* GOAL OF THE EXERCISE *
Count every line below containing "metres"; state the number only.
----------------
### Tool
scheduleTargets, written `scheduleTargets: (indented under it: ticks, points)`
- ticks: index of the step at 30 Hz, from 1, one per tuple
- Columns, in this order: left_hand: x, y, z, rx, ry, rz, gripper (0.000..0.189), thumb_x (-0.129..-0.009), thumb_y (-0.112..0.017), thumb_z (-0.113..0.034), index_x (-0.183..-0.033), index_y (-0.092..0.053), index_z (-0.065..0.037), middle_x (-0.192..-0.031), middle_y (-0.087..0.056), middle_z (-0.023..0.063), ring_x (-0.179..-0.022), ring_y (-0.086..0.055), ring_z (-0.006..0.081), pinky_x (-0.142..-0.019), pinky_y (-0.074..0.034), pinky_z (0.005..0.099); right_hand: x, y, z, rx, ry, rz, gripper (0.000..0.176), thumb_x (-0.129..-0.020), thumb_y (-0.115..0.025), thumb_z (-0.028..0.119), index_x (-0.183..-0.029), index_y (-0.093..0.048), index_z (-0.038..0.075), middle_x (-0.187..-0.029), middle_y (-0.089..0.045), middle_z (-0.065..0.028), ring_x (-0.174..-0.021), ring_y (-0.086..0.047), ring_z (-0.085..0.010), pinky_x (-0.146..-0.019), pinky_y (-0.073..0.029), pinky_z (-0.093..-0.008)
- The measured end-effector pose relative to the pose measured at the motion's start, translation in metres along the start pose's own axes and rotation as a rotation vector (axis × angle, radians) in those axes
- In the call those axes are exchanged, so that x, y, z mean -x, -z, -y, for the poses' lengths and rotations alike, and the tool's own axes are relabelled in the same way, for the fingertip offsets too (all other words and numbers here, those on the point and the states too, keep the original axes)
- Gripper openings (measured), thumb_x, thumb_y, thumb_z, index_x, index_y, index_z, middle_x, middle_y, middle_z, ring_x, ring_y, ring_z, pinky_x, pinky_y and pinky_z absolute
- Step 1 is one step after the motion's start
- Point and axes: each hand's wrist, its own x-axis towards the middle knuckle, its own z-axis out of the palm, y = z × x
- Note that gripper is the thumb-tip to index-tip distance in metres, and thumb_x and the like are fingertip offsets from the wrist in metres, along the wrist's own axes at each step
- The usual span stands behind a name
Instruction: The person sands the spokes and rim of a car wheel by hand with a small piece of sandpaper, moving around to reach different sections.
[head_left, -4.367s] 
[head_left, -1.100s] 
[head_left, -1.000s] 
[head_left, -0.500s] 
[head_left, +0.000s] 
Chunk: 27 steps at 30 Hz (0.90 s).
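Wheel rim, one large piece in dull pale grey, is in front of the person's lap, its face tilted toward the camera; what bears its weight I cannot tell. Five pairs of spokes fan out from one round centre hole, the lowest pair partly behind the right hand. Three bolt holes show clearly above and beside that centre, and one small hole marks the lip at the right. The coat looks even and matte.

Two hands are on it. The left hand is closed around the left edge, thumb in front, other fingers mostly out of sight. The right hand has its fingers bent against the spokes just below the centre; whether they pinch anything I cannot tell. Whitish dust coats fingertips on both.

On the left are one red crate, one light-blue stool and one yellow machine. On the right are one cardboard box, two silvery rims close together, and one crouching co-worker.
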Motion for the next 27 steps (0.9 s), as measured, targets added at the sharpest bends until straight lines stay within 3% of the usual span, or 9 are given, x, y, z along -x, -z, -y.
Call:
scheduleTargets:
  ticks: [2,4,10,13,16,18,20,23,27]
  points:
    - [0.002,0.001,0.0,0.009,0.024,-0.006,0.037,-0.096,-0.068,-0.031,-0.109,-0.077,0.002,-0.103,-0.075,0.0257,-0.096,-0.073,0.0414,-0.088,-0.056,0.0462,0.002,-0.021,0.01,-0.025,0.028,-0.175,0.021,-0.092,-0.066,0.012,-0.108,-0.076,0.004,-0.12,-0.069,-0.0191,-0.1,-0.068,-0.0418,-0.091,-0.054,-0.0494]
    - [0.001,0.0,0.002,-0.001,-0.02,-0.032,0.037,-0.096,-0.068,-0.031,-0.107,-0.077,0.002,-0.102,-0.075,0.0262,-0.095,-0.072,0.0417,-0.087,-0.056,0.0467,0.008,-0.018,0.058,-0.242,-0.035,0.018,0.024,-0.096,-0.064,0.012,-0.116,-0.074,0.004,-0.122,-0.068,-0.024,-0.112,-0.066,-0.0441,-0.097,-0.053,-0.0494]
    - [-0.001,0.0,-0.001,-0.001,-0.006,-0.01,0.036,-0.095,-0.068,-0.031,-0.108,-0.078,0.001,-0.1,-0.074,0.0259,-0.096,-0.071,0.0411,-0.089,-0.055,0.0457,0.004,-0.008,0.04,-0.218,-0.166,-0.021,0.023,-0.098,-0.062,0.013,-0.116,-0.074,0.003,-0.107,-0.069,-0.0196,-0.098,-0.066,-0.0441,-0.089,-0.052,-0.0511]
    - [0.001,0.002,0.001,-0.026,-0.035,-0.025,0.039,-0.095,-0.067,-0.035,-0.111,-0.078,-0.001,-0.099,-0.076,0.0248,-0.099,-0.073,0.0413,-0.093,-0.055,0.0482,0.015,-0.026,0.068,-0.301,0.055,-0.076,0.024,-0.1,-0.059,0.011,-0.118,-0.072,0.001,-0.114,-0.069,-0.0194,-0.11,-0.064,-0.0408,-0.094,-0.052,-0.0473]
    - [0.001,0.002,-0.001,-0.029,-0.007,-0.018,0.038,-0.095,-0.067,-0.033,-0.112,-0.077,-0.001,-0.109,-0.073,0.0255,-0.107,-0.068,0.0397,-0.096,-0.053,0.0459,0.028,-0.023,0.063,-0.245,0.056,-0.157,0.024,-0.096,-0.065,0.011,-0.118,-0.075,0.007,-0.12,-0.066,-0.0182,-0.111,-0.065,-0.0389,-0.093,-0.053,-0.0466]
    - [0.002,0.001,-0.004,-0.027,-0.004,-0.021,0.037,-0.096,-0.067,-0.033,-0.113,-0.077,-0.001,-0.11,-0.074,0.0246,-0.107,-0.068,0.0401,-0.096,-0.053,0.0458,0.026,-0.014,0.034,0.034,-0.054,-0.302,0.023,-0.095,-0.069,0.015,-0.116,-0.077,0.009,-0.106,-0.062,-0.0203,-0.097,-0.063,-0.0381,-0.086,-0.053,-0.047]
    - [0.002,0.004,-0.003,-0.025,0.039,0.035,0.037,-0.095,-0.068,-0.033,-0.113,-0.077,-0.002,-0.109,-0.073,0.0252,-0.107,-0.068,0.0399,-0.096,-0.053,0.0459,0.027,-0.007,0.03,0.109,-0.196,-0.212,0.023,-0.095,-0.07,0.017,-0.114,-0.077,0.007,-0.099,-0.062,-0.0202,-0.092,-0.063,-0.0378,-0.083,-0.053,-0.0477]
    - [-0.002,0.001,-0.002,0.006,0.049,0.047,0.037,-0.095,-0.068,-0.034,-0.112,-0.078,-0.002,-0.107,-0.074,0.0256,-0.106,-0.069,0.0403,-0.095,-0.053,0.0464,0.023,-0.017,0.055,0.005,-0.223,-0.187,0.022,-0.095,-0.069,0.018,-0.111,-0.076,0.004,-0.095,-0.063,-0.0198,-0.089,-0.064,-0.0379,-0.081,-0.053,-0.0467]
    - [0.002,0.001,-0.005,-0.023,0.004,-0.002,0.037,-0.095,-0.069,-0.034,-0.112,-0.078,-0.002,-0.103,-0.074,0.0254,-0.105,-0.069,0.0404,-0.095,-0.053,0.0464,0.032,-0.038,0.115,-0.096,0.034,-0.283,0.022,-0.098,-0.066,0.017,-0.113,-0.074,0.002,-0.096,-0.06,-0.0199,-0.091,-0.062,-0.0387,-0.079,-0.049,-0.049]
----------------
* FINISHED EXERCISE *
2